OF SAFETY ENGINEERS
1800 East Oakton Street
Des Plaines, Illinois 60018-2187
March 22, 2002
The Honorable John Henshaw
VIA FAX: 202/693-2106
In many of your recent public presentations, you have inquired as to the feasibility of compliance officers completing an internship in private industry or on construction sites. The American Society of Safety Engineers (ASSE) commends you for your creative leadership in being willing to propose and examine new ideas and innovative methodologies to enhance the education and training of enforcement officers and encourage their professional development.
In response to your suggestion, ASSE's Government Affairs Committee has both discussed the internship idea in its recent meeting and informally sought out the opinion of a sampling of the Society's members. We have received many comments, both pro and con, to the possibility of internships. While the Society and its members would like to be as supportive as possible of your overall efforts to enhance training of enforcement officers, a variety of concerns with the program have been identified:
1. liability, both for the sponsoring company and the OSHA intern;
2. the potential for conflict of interest when an intern encounters a perceived compliance deficiency on a job site;
3. concerns for the privacy of a company's information, which could be proprietary; and
4. issues that companies might have in dealing with their own customers and consultants when an OSHA intern is involved.
Because of these concerns, ASSE recommends that you consider the following suggestions, which we believe will help you meet your goal of adding to the training opportunities of OSHA enforcement officers that we all share:
1. request that only VPP "Star" sites participate
in the process because these are enlightened employers who will see the
value in such an innovative approach;
3. require that a candidate for OSHA compliance officer employment has completed a safety internship at the college level to be considered for a position, thereby ensuring that practical experience will be gained without causing the various conflicts noted above that arise from OSHA employment;
4. require OSHA interns to sign a liability waiver and confidentiality agreement prior to commencing work on-site;
5. encourage colleges and universities offering qualified safety degree programs to develop new courses addressing issues in industry, academia, research and government that would be useful and relevant to an OSHA enforcement officer; and
6. utilize third-party consultants to develop training courses and seminars for OSHA enforcement officers; as a proven, long-time provider of a wide range of substantive training opportunities for safety professionals, ASSE stands ready to help your Department in establishing relevant training programs.

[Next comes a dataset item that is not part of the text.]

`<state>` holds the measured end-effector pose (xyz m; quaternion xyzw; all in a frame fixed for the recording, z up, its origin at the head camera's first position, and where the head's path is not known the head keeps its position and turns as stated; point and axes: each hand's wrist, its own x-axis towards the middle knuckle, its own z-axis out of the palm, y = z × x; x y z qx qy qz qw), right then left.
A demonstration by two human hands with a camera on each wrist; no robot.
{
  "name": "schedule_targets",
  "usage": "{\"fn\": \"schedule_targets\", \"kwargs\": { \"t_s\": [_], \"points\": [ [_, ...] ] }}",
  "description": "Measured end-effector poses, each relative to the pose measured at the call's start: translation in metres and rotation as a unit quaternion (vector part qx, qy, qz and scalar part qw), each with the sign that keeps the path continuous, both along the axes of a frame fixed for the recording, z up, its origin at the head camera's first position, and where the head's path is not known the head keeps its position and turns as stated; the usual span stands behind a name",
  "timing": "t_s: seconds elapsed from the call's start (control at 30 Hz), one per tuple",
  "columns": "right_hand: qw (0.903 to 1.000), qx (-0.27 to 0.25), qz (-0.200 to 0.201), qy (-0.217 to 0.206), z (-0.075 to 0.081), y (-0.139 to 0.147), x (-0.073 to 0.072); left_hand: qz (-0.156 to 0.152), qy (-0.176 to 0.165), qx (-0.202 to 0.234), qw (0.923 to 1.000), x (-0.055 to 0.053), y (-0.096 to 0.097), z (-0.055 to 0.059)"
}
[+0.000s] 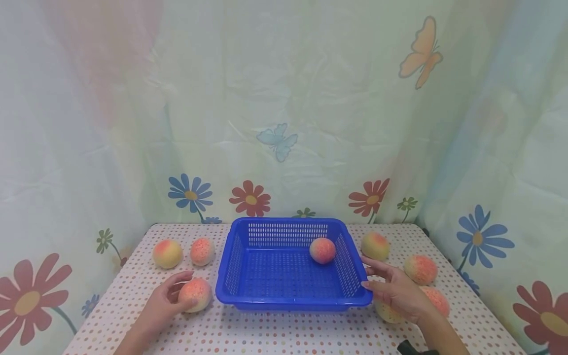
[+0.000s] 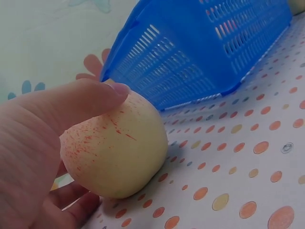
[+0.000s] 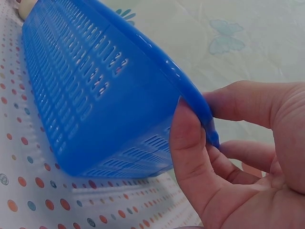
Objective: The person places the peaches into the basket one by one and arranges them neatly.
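At the left of the blue plastic basket point(image 1: 275, 268), my left hand point(image 1: 160, 301) holds a red-speckled peach point(image 1: 199, 296). In the left wrist view the thumb lies over the top of that peach point(image 2: 128, 148), with fingers curled beneath its far side, close to the tabletop. My right hand point(image 1: 399, 291) pinches the basket's right rim; the right wrist view has its thumb and fingers on either side of the rim point(image 3: 176, 78). Inside the basket, toward its right wall, sits one pinkish-red peach point(image 1: 322, 250).
Left of the basket lie a yellow peach point(image 1: 167, 254) and a speckled one point(image 1: 202, 251). Several more, including a yellow peach point(image 1: 375, 245) and a red one point(image 1: 420, 269), are on the right, one partly behind my right hand. A flowered curtain point(image 1: 284, 98) surrounds the dotted table point(image 1: 284, 335).
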<state>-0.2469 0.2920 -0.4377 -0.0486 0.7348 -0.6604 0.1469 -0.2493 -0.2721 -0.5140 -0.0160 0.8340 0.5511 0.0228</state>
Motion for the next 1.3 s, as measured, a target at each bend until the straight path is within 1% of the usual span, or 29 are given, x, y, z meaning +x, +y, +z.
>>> {"fn": "schedule_targets", "kwargs": {
  "t_s": [0.1,0.2,0.33,0.6,0.83,1.1,1.3],
  "points": [
    [1.0000,-0.004,0.001,0.000,0.0001,0.0002,-0.0004,0.000,-0.010,0.006,0.9999,0.0014,0.0008,0.0005],
    [0.9999,-0.011,0.004,-0.001,0.0002,0.0005,-0.0004,-0.007,-0.009,0.009,0.9999,0.0022,0.0005,0.0002],
    [0.9998,-0.017,0.008,-0.002,0.0001,0.0006,-0.0001,-0.013,-0.004,-0.001,0.9999,0.0027,0.0003,0.0002],
    [0.9999,-0.012,0.007,-0.002,-0.0007,0.0008,-0.0005,0.000,-0.015,-0.005,0.9999,0.0024,0.0014,-0.0012],
    [0.9999,-0.011,0.007,-0.001,0.0001,0.0007,-0.0001,0.007,-0.011,0.003,0.9999,0.0031,0.0020,-0.0013],
    [0.9999,-0.012,0.007,-0.002,0.0005,-0.0002,0.0005,0.009,-0.006,-0.007,0.9999,0.0066,0.0003,0.0007],
    [0.9999,-0.013,0.003,-0.004,0.0002,-0.0001,0.0004,0.003,0.001,-0.004,1.0000,0.0055,-0.0022,0.0027]
  ]
}}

No matter the difficulties involved, your hope to provide real-world experience to OSHA enforcement officers is laudable and, if approached carefully, feasible. As the largest professional safety society with over 30,000 members, we would like the Society and our members to participate in achieving your goal of encouraging OSHA staff to become better educated and more involved in professional activities.
As President of the Society, I am available at your convenience to talk about these concerns and suggestions. Thank you for your time.